The woman side stepped into Saxton’s path. The poodle growled as he drew closer. She shushed the dog and smiled up at him softly, yet eagerly.
The professor slowed his pace and eyed her questioningly. “May I help you?”
“You’re the man with the crate.”
He turned to the cargo hold which contained almost a dozen crates of various sizes. “I seem to be but one of many.”
“Only one killed a man. I saw briefly, before my husband shepherded me away. He doesn’t feel a young lady should be exposed to such things.”
“I agree with him on that. I’m Professor Alexander Saxton, by the way.”
“Irina Petrovski. The Countess Petrovski if you want to be a bore about it.” She offered her hand. “So, what happened to that poor man?”
Saxton kissed her porcelain fingers. “It was terrible business, but in no relation to my cargo, save for the man trying to steal it. He seems to have just fallen victim to some previous malady in the process.”
“That’s great news.” She sucked air sharply between her teeth at her words. “In a way, I mean. Not that his passing was a relief in any way, just that I’m pleased to know we won’t be traveling with anything dangerous.”
***
Wells caught the porter by the wrist as he scurried back to the young lady and Saxton. He reached into his pocket and produced three five-dollar notes with a grin.
The porter took the bills and stuffed them into his coveralls. “And what can I be assisting you with, good sir?”
“I wish to know what’s in that crate.” He nodded to it.
The porter gave it and him alternating glances, but didn’t respond
.
“Oh, it’s nothing nefarious, I assure you, just curiosity. We’re old pals, and he has no face for poker. His excitement over the package is strenuous to my anxiety, a real killer at my age. I just can’t bear the wait for his big reveal. It’s a matter of my health, you understand.”
“Certainly.” The porter nodded along. “Those locks are really something.”
“That they are. Maybe you could drill a hole in the box. He won’t be upset about it, not at you anyhow. I will gladly accept his ire for an early peek at the prize.”
“I saw a drill that would do just the trick. If only I could remember where.” He stared at the doctor with a coy grin.
“Oh, right.” Wells took the money from his pocket and peeled off another fiver. “Memory properly refreshed now?”
“Very. You come back and see me in the evening, after dinner’s served. I’ll let you know what’s in there and even give you a looksee at it yourself.”
***
The dog squirmed and yipped in Irina’s arms. She tried to shush the animal again and scratched him behind the ears. “I must apologize, he normally doesn’t act this way. He’s only ever been around Polish and Americans. Perhaps it is your accent?”

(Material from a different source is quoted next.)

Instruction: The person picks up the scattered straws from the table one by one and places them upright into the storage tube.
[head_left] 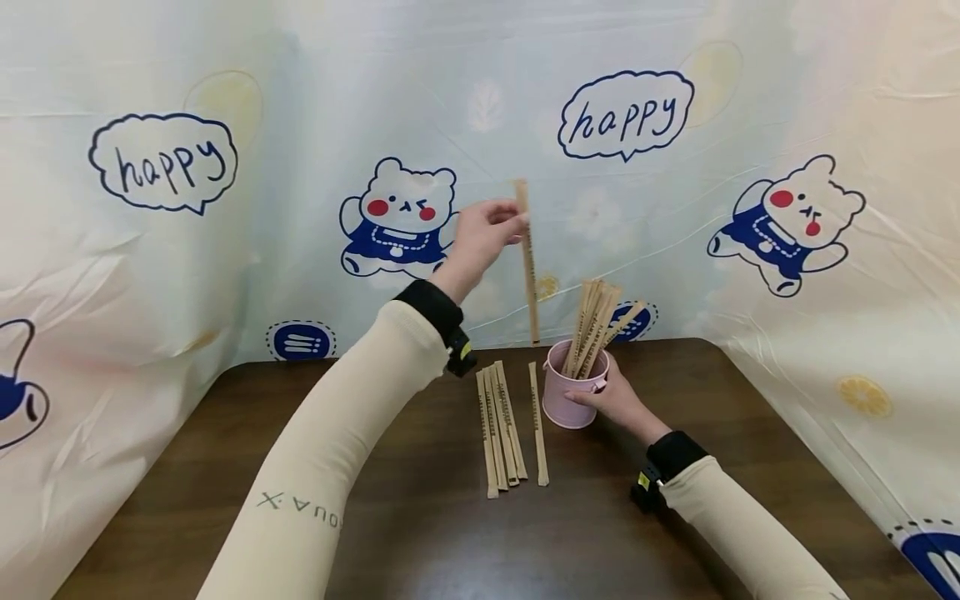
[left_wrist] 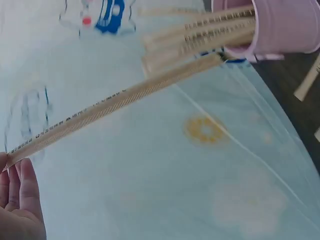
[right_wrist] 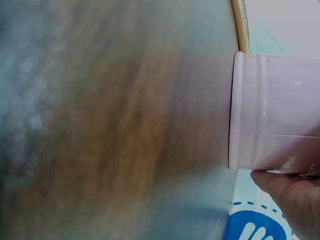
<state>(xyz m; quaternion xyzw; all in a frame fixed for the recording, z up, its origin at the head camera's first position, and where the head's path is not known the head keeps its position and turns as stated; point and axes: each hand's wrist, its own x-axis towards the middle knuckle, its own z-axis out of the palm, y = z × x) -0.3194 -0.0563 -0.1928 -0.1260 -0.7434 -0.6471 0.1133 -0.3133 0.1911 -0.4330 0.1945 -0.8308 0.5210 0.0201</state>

Saxton laughed lightly. “Well, he is French. They’re not exactly known for good taste.”
Irina’s lips settled in a sour line. “My mother was French.”
“Bollocksed that one, didn’t I?” Saxton’s eyes turned to the ceiling and he cleared his throat. “I’m sure she was a magnificent lady, and far above the standards your father was used to.” The words had sounded different in his head.
“From insulting my mother to my father? I thought English gentlemen were notorious for their charms.”
“Unfortunately, not for our use of our own language. Apologies, my dear. I think I’ll excuse myself, the lighting in my compartment is more flattering to my embarrassment.”
“I should be impressed that I’ve made you blush. I didn’t think the English were capable. I must be getting back to my car, anyhow. I do hope to see you this evening at dinner, perhaps I have other relatives for you to insult.”